WORK INSTRUCTION: All lines containing the string "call" must be copied from the entries.
RECORDS SUPPLIED below:
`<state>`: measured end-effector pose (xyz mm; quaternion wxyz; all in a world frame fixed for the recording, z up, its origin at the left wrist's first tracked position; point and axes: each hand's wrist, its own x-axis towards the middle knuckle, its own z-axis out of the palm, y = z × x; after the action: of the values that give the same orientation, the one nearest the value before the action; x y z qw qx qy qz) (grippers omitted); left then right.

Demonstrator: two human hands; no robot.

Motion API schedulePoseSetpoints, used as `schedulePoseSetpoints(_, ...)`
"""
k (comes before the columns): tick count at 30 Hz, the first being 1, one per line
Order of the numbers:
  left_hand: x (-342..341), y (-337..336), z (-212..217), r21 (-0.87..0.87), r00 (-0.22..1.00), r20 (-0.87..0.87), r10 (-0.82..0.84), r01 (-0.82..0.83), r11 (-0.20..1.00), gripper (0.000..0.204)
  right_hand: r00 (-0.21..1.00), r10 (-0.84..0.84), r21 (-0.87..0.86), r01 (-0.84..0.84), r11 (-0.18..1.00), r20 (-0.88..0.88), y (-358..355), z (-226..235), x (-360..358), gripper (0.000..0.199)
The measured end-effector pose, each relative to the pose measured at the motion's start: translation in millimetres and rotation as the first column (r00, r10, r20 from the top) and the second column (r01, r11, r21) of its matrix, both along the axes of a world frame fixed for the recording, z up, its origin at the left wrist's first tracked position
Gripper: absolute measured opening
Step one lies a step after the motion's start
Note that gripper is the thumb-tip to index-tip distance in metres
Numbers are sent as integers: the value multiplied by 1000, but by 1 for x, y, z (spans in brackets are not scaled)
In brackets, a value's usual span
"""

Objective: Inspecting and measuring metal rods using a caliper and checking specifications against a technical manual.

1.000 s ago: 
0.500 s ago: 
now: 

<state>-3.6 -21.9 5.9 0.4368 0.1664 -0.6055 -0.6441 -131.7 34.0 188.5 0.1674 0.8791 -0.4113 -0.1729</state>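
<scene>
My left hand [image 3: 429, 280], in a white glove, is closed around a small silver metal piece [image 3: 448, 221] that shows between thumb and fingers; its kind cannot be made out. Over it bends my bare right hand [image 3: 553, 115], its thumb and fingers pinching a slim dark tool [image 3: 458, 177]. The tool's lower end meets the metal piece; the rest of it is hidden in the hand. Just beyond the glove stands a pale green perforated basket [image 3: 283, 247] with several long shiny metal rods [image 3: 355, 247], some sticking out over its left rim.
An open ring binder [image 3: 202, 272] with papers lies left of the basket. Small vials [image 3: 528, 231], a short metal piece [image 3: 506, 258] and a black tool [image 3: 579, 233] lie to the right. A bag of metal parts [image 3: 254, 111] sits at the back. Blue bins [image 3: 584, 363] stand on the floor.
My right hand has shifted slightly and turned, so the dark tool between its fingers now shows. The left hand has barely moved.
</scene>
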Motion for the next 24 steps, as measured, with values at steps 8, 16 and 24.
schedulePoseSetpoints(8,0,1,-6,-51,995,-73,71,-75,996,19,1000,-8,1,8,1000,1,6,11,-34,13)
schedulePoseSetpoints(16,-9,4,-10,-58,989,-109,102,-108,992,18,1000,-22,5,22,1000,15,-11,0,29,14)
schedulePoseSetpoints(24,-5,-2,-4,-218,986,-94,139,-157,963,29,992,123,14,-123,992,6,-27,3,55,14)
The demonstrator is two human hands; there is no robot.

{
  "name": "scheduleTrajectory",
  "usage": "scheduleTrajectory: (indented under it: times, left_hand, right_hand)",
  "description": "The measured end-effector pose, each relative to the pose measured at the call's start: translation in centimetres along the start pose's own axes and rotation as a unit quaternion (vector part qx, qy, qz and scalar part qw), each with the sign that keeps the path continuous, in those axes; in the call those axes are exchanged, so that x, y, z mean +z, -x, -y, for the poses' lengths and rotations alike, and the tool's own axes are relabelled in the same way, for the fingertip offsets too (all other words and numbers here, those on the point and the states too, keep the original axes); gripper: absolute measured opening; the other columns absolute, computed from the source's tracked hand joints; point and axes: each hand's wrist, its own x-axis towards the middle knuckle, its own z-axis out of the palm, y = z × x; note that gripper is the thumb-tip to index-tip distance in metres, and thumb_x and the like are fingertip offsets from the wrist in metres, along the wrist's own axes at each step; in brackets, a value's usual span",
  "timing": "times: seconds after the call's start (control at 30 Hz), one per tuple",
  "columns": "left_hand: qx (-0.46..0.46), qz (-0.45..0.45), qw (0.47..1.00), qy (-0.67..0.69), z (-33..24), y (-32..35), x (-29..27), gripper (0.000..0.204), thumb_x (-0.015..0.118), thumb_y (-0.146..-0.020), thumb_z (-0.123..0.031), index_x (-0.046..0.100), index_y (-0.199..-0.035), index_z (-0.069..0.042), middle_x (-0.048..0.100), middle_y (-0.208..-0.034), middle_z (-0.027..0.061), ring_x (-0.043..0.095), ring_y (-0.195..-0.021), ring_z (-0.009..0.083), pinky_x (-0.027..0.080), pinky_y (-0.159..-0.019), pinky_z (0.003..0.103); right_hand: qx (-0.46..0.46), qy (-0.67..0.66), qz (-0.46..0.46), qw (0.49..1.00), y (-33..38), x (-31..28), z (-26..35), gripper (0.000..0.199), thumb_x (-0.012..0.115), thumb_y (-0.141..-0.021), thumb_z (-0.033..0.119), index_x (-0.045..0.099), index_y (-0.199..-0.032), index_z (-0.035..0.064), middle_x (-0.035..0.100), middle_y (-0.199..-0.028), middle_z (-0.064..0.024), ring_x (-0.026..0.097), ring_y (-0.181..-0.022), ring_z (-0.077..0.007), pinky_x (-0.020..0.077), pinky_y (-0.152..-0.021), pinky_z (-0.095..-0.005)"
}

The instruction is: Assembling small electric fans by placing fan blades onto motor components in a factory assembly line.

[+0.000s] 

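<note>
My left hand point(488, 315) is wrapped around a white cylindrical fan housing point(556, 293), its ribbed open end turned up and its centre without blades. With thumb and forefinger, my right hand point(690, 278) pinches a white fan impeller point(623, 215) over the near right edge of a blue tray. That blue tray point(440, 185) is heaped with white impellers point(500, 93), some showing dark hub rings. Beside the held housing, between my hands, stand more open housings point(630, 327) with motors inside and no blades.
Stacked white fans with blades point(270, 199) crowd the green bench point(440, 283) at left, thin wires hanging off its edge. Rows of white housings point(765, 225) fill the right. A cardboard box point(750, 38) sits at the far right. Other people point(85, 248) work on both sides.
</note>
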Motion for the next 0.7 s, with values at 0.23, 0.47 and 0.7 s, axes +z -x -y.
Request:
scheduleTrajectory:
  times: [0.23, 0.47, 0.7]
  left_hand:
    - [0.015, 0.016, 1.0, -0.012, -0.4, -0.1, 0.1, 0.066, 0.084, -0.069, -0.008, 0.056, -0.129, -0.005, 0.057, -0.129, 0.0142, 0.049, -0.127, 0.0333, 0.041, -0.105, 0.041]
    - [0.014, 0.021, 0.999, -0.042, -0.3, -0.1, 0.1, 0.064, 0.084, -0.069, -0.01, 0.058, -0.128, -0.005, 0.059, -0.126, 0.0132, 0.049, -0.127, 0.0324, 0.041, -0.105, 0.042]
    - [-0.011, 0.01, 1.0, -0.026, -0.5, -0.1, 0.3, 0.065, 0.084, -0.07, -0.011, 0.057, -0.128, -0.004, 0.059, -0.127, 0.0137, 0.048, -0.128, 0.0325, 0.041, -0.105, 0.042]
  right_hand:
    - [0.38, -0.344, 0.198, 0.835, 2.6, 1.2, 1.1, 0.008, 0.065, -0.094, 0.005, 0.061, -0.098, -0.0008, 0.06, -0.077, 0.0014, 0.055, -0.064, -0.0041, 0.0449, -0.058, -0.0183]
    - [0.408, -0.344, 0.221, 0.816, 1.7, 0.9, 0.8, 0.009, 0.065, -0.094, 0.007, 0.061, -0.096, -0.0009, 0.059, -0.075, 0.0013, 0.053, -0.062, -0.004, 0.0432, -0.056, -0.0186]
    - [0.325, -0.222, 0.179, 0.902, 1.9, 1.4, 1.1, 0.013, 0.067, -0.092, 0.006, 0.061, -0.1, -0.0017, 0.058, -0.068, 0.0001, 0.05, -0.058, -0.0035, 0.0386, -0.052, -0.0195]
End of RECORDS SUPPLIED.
ANSWER BELOW:
  "description": "The measured end-effector pose, each relative to the pose measured at the call's start: translation in centimetres along the start pose's own axes and rotation as a unit quaternion (vector part qx, qy, qz and scalar part qw), each with the sign that keeps the path continuous, in those axes; in the call those axes are exchanged, so that x, y, z mean +z, -x, -y, for the poses' lengths and rotations alike, and the tool's own axes are relabelled in the same way, for the fingertip offsets too (all other words and numbers here, those on the point and the states too, keep the original axes); gripper: absolute measured opening; the other columns absolute, computed from the source's tracked hand joints; point and axes: each hand's wrist, its own x-axis towards the middle knuckle, its own z-axis out of the palm, y = z × x; note that gripper is the thumb-tip to index-tip distance in metres, and thumb_x and the like are fingertip offsets from the wrist in metres, along the wrist's own axes at each step; in brackets, a value's usual span",
  "timing": "times: seconds after the call's start (control at 30 Hz), one per tuple",

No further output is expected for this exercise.